Task
In the data, find each line where the word "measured" appears and list that line.

Data

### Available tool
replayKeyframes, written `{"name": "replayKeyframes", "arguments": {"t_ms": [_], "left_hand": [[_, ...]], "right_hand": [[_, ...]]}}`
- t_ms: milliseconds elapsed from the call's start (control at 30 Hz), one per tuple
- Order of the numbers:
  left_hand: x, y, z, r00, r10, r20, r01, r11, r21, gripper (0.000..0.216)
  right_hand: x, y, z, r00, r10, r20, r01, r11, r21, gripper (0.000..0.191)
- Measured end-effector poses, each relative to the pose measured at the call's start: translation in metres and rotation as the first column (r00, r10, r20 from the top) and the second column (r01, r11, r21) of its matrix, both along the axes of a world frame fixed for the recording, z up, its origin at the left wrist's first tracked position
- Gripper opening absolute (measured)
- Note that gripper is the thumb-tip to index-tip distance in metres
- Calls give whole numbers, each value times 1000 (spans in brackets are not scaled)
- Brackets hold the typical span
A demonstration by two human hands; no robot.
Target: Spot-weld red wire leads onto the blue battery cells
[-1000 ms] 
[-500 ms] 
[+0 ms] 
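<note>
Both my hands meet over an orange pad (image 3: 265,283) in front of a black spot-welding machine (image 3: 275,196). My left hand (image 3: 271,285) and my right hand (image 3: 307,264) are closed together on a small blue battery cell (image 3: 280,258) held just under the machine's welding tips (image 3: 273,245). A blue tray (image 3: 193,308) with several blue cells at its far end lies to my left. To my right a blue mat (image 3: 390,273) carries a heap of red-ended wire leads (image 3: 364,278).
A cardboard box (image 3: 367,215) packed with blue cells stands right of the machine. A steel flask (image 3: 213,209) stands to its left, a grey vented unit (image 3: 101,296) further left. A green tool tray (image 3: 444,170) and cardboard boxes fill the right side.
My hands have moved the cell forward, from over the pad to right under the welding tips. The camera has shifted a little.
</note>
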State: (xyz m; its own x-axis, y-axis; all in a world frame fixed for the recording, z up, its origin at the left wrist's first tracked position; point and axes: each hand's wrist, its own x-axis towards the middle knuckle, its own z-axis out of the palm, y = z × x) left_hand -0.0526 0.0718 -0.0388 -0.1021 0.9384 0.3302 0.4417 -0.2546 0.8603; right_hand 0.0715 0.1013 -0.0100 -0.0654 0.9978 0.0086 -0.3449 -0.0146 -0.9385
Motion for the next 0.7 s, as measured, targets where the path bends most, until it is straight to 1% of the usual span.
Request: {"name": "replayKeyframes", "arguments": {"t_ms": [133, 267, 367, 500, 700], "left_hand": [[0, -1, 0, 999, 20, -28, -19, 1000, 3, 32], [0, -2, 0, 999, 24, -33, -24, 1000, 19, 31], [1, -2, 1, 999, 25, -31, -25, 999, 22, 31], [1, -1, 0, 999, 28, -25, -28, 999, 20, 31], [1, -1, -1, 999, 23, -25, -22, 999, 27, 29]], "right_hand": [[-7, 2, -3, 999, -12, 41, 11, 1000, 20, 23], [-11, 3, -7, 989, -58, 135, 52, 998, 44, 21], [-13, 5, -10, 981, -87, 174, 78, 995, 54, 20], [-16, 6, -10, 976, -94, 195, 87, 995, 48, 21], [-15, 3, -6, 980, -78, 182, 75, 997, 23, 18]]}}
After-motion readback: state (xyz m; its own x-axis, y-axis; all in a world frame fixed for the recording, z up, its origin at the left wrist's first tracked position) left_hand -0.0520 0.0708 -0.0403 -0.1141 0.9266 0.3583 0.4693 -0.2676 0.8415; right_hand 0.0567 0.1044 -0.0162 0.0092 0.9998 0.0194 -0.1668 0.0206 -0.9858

The completed task
- Measured end-effector poses, each relative to the pose measured at the call's start: translation in metres and rotation as the first column (r00, r10, r20 from the top) and the second column (r01, r11, r21) of its matrix, both along the axes of a world frame fixed for the recording, z up, its origin at the left wrist's first tracked position
- Gripper opening absolute (measured)
Motion for the next 0.7 s, as measured, targets where the path bends most, until it is straight to 1% of the usual span.

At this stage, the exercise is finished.